Шунь и Шунечка | страница 33



Сел на циновку за низеньким столиком, выпил
Чарку вина, повторил. Тушь растер и водички
Добавил. Кистью прошелся по желтой бумаге.
Мышь заскреблась, светильник дрожит.

Шунь оторвался от своей тетради в клеточку. Тарас возлежал поперек стола, хвост с усами сладко подрагивали. Тарас дрых, никакая мышь не посмела бы нарушить котовский покой и размяться в его присутствии. Пламя свечи стремилось к вертикали. Тихо было в библиотечной зале.

Стены теснят меня в хижине хлипкой.
Шторы раздвинешь — бамбук шелестит.
Горная сакура ужель отцветает?
Не успел оглянуться — так время летит.

Шунь оторвался от тетради, вышел на крыльцо — и ничего такого не увидел. Японская ночь, конечно, темна, но русская, несомненно, будет еще темнее. Несмотря на мрак, Шунь твердо знал, что и светлым утром горы не будут застить взор. От этого наблюдения ему стало грустновато. Он любил и родные равнинные березы с осинами, но сейчас его внутренний взор шарил совсем по другому рельефу. Пришлось это дело перекурить, душа вместе с улетавшим дымом чуть-чуть возвысилась.

Иней серебряный лег на щетину.
Жены, дети, коллеги — все
Остались в столице. Слышишь ли ты —
Водопад мой шумит?..

Шунь погляделся в бледное зеркало на столе и убедился в справедливости сказанного: к ночи трехдневная щетина выглядела безобразно. Утверждение насчет столицы тоже не противоречило истине. Что до водопада, то примыслить его было совсем нетрудно.

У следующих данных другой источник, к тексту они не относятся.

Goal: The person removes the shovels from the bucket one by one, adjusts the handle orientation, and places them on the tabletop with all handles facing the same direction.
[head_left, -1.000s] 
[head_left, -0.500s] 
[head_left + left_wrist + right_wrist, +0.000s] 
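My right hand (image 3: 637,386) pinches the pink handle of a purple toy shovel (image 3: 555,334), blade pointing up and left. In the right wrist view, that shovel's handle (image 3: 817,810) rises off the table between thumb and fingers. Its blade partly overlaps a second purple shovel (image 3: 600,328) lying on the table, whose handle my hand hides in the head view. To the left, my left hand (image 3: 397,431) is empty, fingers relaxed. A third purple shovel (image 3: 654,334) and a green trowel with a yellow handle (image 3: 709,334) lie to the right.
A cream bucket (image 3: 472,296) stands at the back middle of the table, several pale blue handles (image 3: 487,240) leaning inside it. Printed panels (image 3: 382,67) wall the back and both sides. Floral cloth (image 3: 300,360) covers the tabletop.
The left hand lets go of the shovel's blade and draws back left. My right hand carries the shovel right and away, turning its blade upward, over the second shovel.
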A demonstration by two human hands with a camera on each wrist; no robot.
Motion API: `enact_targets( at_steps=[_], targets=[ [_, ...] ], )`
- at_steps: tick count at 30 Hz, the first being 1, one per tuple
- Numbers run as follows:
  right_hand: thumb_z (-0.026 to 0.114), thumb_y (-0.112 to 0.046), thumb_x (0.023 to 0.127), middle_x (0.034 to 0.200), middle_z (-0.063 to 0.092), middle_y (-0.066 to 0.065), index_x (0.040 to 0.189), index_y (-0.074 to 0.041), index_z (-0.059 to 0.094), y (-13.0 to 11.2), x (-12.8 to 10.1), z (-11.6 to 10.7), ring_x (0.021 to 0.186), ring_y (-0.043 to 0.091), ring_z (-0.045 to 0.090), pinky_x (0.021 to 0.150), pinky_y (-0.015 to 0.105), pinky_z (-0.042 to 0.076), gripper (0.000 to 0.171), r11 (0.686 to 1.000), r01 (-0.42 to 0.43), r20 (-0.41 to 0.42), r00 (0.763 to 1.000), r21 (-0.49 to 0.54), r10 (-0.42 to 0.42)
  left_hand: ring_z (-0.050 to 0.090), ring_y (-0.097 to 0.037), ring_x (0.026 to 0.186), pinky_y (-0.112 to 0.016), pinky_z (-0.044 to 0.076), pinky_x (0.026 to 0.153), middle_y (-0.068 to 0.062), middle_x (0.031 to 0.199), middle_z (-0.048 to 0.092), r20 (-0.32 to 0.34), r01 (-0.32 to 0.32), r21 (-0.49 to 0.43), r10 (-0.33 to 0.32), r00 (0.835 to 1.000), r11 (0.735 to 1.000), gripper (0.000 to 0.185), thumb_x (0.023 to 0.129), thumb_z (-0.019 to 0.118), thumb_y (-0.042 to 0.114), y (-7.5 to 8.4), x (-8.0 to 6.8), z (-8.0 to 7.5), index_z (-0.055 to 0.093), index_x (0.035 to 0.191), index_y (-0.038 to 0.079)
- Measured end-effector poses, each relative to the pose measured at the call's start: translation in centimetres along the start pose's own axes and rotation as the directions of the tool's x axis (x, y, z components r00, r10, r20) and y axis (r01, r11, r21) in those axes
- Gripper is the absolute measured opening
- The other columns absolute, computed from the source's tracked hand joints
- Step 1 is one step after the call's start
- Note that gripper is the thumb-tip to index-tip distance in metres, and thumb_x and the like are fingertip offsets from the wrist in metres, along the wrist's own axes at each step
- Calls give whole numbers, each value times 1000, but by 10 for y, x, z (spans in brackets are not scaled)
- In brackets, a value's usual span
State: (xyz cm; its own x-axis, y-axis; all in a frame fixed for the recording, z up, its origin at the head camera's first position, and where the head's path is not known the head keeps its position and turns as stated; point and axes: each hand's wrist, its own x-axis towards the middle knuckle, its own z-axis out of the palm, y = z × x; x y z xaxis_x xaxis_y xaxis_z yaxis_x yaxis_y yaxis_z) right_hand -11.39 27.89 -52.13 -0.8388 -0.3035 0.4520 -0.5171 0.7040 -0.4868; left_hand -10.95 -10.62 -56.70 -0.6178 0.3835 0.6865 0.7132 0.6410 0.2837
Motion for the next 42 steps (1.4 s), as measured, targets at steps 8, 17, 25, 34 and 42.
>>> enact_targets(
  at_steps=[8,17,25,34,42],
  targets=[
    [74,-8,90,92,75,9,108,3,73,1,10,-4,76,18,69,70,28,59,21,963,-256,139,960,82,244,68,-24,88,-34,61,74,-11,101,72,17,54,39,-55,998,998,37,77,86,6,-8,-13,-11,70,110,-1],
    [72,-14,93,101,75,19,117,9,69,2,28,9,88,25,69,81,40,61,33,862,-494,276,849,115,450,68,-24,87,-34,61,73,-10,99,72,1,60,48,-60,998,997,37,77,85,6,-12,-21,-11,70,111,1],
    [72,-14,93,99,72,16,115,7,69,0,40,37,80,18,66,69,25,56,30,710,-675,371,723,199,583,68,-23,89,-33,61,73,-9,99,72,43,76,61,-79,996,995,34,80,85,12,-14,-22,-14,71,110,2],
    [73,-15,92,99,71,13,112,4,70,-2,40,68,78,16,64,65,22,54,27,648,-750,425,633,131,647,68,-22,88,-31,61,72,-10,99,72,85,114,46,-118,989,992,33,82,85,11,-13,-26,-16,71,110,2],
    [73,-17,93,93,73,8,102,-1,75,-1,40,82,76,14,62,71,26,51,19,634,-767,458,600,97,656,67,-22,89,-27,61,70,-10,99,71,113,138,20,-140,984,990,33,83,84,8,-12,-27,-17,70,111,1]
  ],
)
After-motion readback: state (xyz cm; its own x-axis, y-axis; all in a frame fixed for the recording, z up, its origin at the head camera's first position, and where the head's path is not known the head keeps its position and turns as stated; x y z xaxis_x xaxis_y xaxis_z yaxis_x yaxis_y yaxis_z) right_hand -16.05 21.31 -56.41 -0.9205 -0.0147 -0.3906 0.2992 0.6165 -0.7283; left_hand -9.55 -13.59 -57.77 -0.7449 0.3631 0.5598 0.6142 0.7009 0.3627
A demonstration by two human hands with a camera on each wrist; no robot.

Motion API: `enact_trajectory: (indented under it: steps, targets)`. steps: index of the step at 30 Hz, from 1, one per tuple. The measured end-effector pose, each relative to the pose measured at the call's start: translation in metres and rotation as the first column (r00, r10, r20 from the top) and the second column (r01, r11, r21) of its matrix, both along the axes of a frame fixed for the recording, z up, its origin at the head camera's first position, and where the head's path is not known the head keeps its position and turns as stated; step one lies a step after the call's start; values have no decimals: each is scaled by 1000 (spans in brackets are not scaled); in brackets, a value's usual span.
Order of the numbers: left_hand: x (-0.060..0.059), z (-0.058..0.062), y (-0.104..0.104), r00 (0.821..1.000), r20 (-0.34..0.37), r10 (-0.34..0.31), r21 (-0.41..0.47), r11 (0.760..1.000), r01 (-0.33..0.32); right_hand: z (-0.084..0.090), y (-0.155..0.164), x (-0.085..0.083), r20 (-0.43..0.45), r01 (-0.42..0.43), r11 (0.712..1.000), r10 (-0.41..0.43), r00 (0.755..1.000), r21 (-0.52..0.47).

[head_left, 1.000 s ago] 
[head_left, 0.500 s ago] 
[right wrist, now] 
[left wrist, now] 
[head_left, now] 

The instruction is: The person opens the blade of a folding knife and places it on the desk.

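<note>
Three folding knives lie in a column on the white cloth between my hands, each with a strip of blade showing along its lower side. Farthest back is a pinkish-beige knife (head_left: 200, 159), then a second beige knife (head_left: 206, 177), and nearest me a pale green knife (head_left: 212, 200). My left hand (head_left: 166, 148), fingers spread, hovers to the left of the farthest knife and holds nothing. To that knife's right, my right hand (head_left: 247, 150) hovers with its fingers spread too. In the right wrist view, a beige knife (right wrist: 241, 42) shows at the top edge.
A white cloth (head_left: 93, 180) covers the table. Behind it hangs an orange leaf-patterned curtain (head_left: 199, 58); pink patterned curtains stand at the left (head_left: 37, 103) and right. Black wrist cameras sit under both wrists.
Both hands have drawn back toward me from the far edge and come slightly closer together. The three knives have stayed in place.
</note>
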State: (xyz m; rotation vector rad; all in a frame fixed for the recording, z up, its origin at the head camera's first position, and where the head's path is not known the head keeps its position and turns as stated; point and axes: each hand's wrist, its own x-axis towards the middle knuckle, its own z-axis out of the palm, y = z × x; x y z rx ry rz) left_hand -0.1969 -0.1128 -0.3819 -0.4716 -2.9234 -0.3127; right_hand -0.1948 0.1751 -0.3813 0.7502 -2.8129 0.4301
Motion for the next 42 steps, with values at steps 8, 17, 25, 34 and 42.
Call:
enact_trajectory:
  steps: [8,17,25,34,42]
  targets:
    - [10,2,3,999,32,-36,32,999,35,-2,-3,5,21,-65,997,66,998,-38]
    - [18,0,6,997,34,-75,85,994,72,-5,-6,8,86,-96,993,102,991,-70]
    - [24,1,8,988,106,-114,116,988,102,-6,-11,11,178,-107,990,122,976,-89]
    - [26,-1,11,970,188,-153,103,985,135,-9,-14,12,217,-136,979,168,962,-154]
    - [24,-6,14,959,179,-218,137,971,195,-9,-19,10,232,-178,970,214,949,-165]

Годы бегут, а народ все беднее.
Скоро ли, скоро во дворец призовут?
Все чиновники в шелк и прах разодеты,
Вина сладкие тянут и девок имеют.

Рука Шуня дрогнула — он выбился из стиля. Он и вправду был уверен в необходимости коренных реформ в сфере образования и здравоохранения при своем личном участии. Но было уже поздно. Шунь в последний раз посмотрел на глобус, крутанул. Когда глобус остановился, на Шуня глянула необъятная Россия, Китай желтел на ее периферии. Это показалось Шуню символичным. Он раскрутил глобус еще раз. На сей раз в самом центре оказался Китай. “Похоже на рулетку, никакой закономерности, к сожалению, не выводится”, — подумал он. Вынув из кармана последнюю ириску, зашуршал оберткой, но не успел донести конфетку до рта — на плечо легла тяжелая лапа Тараса, кот обдал ухо хозяина животным теплом, шершаво лизнул. Из всей человечьей еды только ириски вызывали у кота настоящее слюноотделение. Шунь покорно бросил конфетку на пол, выхлебал до дна свой остывший чай и задул огарок, указывавший на наступление полночи.